Трудно поверить, что в детстве он и вправду был мне другом, я им восхищался, старался подражать. На два года Шокир меня младше, а я слушался его, словно старшего. Но время то давно прошло. А он продолжал значительным тоном:

– Знаю, ты маленькое поле наверху расчистил. Не спеши, не засевай. Скоро объявят, что не только совхозные, но все личные участки под мак отобраны будут. Если кто что посеял, тому перепахивать посевы придётся. С той стороны реки специалист, агроном прибыл. Условия наши посмотрел, «Большой урожай можете не собрать», – сказал. Решили земли расширять. Ты никому не сообщай, я одному тебе…

Подействовала всё-таки насмешка. Видать, подмывало Гороха, не отвечая на вопрос, доказать свою осведомлённость – вот, дескать, какие важные секреты доверяет Зухуршо талхакскому старосте.
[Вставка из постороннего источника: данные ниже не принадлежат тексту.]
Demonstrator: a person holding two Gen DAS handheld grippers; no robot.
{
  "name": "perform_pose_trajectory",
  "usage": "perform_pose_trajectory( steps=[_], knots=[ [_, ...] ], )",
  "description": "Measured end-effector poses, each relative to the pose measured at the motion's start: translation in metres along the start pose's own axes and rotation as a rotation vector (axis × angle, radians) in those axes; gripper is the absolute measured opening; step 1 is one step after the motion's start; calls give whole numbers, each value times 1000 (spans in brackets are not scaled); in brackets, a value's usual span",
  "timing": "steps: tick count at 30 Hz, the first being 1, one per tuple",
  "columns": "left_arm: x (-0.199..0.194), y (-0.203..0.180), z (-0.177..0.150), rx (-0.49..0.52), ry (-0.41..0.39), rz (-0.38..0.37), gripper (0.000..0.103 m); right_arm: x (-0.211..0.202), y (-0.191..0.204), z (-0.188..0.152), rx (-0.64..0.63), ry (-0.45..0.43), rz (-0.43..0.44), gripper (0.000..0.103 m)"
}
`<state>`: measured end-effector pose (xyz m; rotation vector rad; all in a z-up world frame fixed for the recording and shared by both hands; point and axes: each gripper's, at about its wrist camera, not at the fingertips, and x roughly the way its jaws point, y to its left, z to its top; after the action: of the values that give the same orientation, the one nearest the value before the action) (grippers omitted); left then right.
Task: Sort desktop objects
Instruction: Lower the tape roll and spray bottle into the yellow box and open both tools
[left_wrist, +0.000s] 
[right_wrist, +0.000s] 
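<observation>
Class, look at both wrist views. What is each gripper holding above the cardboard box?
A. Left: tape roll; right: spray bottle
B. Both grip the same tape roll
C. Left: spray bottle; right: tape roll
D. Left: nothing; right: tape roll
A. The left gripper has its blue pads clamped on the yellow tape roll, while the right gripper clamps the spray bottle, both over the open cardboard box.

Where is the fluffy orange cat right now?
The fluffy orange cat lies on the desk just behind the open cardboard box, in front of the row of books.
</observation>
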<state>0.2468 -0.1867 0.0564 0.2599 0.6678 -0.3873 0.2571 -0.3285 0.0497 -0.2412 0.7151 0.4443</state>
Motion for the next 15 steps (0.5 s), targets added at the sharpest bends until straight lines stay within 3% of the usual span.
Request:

Если ждал благодарности, то напрасно. Сказал я:

– Эх, Шокир, наверное, если бы фашисты до Талхака дошли, ты бы им тоже служил, – но дверью не хлопнул, не стал доставлять Гороху ещё и этого удовольствия.

Как всё-таки замечательно подметил наш Хирс-зод, соловей Талхака:

Князь лют, как волк, но злобней всех волков — Овца, пролезшая в князья из бедняков.

За один этот байт и убил его Саид-ревком, которого поэт высмеял, не назвав имени. Но все в округе знали, про кого написано, и, как рассказывают старики, весь Дарваз в те дни повторял насмешливый стишок. Жаль, что теперь он почти забыт, потому что к Гороху он относится в той же мере, что к его двоюродному деду.